Repeat nothing but the lines below running from the one containing "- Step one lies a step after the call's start" to the one containing "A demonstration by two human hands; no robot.". Keep both end lines.

---------- Exercise data ----------

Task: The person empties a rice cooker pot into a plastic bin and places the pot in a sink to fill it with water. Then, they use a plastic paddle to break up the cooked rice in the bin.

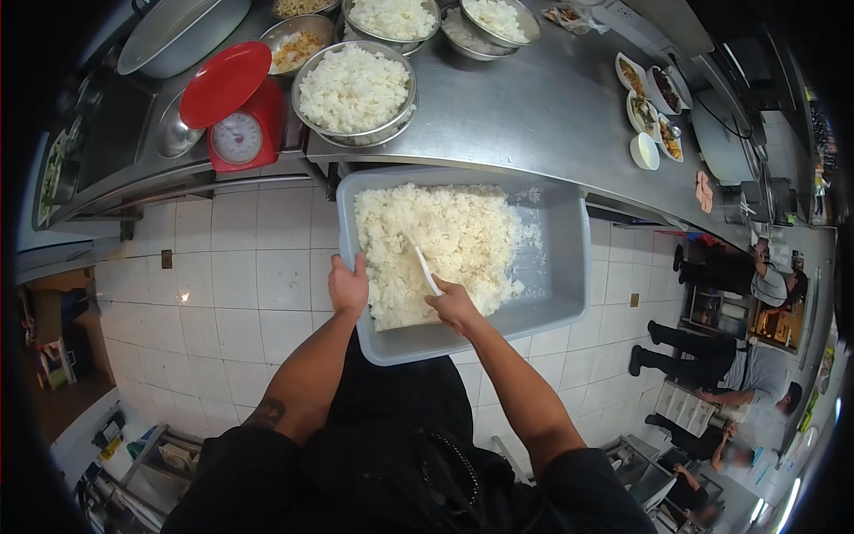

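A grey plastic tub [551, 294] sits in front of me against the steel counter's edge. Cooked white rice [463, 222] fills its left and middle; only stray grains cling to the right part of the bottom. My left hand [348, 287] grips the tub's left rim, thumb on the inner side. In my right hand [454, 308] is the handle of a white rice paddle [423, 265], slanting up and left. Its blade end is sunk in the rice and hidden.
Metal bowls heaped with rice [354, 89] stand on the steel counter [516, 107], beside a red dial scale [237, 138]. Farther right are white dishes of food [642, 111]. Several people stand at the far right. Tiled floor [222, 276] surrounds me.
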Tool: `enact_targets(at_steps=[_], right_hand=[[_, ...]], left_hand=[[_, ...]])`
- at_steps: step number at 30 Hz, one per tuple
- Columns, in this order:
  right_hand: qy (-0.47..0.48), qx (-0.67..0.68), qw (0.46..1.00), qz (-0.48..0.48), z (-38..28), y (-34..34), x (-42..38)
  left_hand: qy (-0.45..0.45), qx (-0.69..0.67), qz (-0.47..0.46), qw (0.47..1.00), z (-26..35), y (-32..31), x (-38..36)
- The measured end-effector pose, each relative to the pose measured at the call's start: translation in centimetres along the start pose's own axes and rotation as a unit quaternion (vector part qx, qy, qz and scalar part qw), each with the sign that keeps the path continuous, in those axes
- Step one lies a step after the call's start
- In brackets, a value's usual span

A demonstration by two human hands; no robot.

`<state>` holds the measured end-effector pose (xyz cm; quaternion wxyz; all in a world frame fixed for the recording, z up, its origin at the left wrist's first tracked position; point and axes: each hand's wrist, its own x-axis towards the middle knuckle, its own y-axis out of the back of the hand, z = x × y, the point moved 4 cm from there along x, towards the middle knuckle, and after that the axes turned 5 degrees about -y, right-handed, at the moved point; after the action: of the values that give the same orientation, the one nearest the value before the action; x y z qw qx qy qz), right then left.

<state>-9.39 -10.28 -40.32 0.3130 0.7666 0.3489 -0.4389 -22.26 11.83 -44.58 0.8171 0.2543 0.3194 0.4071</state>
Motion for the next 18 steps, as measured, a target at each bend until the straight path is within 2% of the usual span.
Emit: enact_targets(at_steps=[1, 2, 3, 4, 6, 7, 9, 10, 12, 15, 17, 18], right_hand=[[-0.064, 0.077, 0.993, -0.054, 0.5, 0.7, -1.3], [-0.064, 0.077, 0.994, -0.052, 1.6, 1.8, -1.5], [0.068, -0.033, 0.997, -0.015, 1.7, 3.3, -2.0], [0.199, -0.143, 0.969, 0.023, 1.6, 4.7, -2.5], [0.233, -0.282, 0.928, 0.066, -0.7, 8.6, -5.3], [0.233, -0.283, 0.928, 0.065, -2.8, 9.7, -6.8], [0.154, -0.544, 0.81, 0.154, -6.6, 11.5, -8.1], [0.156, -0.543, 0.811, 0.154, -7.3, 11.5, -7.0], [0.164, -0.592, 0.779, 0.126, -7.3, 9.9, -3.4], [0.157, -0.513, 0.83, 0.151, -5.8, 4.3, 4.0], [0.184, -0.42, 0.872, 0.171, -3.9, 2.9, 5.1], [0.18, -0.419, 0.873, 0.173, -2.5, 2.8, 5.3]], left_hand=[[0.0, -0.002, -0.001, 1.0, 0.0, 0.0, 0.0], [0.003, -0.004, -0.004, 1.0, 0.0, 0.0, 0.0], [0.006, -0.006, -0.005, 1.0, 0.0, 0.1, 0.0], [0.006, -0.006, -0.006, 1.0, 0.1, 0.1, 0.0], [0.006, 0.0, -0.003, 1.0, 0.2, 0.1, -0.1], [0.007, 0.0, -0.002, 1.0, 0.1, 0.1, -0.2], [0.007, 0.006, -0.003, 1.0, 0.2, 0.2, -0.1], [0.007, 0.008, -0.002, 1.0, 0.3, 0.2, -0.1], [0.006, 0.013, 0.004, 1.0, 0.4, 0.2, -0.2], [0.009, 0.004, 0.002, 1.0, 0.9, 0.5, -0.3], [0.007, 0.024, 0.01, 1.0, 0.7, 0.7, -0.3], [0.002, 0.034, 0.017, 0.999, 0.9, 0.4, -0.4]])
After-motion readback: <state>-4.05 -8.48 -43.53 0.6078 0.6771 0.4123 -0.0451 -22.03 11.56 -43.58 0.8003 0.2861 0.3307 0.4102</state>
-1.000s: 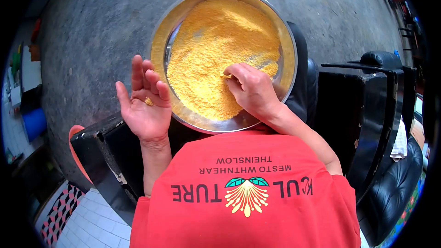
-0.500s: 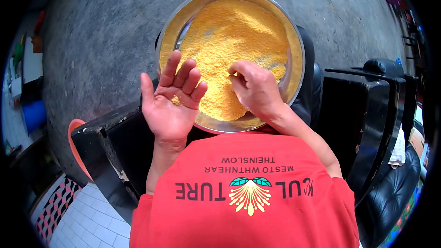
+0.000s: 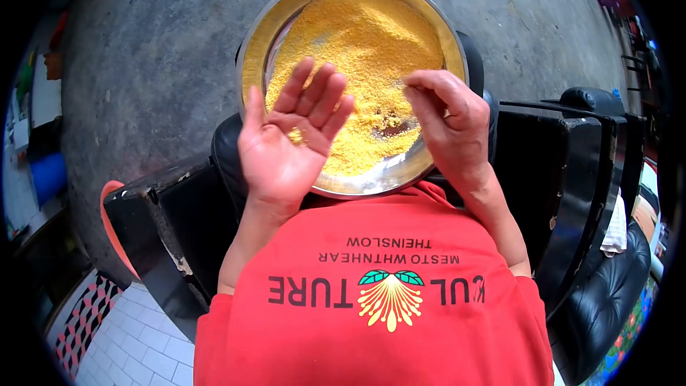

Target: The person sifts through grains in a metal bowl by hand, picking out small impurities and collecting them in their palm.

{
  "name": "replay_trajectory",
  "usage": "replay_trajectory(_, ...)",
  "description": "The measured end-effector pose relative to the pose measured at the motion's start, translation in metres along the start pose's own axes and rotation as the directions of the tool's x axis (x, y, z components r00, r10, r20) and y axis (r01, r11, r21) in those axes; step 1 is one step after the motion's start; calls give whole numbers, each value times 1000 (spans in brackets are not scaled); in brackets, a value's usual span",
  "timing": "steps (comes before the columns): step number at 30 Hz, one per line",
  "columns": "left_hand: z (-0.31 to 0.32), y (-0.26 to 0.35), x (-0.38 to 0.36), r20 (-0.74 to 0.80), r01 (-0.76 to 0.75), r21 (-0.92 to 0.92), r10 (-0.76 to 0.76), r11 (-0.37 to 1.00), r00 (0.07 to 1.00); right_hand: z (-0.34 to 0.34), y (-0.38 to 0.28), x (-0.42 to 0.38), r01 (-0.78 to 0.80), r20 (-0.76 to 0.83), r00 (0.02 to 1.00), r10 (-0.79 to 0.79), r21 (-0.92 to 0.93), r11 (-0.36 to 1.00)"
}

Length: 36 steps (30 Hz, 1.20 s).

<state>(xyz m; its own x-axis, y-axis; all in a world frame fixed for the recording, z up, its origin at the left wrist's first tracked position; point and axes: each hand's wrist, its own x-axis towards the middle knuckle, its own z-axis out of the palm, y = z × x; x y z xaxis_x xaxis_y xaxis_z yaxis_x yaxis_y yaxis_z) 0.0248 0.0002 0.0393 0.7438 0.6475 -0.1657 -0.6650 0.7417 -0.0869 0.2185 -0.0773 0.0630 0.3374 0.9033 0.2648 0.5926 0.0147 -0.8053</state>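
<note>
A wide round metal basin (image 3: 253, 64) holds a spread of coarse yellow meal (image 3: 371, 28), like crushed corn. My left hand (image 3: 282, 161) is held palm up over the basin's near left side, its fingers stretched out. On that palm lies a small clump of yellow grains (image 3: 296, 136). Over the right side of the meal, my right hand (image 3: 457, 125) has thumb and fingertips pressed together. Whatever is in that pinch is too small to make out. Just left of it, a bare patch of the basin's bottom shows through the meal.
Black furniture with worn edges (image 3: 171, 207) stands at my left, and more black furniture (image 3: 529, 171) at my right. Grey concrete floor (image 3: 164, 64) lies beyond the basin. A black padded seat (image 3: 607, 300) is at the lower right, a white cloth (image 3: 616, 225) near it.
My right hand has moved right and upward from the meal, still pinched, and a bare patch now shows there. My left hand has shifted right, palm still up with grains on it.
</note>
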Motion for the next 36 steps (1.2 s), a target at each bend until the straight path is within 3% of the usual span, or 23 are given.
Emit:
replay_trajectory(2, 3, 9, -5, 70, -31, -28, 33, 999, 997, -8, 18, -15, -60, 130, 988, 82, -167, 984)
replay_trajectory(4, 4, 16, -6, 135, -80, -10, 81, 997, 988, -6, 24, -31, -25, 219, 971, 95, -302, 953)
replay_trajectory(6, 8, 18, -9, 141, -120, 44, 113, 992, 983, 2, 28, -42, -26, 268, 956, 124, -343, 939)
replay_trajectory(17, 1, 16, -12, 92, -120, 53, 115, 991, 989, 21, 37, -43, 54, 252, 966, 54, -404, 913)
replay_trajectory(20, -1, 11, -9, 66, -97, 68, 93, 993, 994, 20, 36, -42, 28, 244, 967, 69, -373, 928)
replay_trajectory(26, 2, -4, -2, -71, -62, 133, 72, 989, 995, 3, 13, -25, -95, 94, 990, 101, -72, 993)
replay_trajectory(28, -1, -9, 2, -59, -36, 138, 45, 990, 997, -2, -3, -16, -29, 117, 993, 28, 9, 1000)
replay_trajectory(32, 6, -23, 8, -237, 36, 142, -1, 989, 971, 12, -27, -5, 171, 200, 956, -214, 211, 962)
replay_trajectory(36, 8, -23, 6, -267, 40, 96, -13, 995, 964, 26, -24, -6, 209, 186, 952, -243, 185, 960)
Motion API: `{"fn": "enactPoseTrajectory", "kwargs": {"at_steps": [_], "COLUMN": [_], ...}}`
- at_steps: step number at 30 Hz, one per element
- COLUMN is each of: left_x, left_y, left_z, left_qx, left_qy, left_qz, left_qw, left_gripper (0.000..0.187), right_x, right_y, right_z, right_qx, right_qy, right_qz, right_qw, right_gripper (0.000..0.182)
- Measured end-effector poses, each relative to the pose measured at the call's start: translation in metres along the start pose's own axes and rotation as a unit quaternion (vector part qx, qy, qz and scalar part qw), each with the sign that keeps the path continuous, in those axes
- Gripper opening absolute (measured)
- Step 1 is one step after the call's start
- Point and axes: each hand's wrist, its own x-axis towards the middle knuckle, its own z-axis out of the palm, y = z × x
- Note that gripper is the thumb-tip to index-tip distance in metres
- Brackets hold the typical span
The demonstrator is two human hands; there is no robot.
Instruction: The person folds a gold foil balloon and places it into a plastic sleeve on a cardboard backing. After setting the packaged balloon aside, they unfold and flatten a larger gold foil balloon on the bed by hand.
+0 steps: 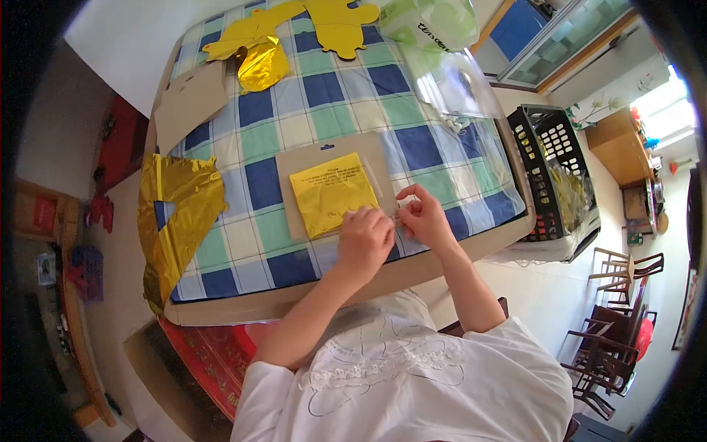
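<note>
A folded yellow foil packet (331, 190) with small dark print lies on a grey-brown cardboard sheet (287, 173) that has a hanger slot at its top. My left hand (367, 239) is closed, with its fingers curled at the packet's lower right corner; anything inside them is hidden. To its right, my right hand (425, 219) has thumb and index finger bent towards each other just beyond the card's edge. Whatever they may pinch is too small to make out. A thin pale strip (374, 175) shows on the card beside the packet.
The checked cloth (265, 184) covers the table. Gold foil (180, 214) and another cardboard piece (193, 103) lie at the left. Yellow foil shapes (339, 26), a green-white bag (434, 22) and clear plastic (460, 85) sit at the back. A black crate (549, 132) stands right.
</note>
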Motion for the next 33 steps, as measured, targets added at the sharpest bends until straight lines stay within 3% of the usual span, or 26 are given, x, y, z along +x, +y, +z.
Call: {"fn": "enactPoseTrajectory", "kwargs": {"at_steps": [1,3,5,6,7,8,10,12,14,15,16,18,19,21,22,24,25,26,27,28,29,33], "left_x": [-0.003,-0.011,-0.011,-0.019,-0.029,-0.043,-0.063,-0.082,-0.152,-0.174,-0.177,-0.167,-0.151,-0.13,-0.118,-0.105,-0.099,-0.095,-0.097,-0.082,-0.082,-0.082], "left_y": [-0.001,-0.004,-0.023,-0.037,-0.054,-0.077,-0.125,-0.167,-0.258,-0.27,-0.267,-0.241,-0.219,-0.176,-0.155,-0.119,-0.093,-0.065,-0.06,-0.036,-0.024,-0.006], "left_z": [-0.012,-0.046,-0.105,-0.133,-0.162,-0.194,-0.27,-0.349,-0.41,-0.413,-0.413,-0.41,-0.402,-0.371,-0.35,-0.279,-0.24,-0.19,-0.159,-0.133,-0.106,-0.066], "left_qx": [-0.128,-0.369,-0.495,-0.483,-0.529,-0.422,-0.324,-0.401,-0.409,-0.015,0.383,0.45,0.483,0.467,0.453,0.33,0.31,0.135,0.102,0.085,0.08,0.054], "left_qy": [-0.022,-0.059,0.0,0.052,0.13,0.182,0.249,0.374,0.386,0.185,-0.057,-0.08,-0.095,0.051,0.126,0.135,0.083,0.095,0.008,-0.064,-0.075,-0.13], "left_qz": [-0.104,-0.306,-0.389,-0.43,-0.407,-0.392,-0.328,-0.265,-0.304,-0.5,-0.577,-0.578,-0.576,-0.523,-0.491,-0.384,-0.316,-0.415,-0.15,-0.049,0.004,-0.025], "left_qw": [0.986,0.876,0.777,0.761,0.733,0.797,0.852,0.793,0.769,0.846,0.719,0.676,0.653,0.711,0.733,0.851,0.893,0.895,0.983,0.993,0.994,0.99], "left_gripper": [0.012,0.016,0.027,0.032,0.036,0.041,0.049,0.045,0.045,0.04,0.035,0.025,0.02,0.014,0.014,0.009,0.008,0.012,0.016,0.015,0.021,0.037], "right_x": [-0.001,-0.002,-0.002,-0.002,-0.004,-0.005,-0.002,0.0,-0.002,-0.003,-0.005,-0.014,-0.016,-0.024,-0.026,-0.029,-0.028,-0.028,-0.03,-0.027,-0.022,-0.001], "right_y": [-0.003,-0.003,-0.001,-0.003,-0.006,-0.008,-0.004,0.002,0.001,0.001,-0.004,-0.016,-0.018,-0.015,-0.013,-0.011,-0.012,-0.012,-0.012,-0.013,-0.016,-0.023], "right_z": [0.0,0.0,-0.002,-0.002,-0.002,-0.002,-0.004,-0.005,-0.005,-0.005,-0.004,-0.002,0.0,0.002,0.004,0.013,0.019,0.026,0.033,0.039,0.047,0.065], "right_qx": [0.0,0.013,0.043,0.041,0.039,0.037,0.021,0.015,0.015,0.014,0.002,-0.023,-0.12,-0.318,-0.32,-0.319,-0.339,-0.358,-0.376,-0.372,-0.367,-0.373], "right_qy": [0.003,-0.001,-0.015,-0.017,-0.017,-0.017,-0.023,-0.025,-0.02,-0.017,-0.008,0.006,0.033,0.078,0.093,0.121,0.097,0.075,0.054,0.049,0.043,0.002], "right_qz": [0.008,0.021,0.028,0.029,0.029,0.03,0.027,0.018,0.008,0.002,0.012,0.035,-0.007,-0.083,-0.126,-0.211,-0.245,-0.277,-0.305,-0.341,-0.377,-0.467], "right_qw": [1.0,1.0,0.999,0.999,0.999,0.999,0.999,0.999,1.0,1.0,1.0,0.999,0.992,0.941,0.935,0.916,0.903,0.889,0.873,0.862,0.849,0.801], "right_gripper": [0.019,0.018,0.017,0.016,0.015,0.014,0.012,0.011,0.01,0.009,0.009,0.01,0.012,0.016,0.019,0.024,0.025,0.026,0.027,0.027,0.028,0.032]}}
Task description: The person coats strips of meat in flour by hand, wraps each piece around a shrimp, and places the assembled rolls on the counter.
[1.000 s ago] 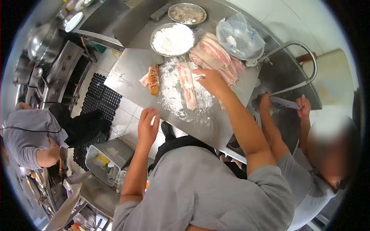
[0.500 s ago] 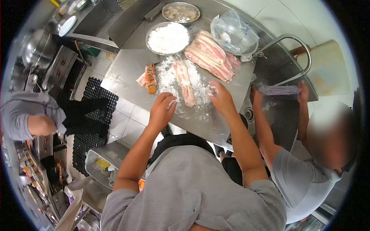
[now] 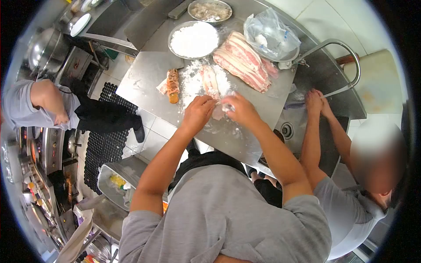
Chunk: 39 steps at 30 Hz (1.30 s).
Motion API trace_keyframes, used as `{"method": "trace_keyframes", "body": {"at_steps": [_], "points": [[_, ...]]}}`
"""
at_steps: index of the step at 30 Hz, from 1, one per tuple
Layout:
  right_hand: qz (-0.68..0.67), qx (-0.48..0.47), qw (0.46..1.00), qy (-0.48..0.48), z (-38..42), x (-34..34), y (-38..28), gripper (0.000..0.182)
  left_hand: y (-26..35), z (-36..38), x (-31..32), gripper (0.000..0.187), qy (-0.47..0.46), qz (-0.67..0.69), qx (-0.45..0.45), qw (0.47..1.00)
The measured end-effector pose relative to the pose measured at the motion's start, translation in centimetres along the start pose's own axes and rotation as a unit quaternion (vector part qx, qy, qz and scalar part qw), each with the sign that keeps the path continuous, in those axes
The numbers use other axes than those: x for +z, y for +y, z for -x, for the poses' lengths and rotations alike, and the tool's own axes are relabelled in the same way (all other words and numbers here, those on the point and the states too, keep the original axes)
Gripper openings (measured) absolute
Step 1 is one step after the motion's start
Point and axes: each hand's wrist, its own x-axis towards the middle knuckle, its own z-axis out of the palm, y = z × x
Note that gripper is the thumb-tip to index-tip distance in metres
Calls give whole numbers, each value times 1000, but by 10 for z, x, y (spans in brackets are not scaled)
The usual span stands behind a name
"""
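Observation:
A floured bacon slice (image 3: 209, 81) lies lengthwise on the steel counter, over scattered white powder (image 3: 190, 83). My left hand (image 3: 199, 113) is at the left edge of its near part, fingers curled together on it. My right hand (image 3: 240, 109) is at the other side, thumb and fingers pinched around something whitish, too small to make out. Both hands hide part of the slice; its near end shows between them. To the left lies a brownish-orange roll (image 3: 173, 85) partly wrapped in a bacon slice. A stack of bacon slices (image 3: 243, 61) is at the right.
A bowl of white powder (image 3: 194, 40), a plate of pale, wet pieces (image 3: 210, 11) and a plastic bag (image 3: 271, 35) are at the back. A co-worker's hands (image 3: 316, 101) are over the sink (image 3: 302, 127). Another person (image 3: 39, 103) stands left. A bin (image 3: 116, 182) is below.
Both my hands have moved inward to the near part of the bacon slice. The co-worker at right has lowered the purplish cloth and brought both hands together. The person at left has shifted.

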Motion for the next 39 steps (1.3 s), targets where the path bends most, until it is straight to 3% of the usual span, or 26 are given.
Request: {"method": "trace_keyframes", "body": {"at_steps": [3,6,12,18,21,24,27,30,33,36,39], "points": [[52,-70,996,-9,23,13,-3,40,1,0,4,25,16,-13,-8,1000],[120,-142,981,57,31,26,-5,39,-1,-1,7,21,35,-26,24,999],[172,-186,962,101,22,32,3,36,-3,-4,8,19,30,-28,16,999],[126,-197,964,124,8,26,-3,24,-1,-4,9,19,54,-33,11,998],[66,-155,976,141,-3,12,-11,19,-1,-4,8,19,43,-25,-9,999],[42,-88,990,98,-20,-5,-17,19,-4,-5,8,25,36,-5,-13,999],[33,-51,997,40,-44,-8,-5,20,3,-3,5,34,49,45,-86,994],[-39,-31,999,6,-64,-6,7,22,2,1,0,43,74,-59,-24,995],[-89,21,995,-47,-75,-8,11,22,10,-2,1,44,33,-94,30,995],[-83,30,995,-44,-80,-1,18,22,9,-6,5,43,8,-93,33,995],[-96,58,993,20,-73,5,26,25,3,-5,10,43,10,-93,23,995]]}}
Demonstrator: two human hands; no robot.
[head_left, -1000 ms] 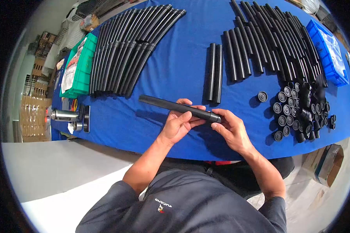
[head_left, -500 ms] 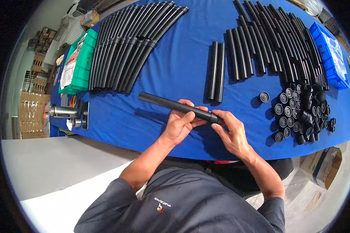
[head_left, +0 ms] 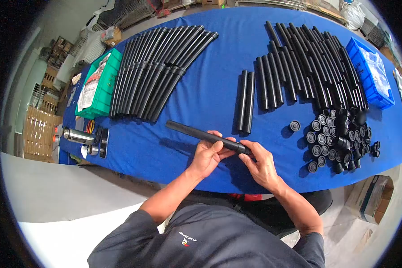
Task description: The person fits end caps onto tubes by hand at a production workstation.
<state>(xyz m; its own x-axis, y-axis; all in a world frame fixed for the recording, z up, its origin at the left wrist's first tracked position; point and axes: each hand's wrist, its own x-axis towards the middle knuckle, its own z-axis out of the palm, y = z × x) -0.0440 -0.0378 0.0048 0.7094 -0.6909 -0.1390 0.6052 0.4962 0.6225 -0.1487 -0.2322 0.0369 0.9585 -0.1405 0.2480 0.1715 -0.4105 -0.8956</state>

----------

Exercise solution -
- Step one lies a step after the call's start
- In brackets, a value's usual span

A demonstration by two human hands; no robot.

With the answer given, the exercise is complete.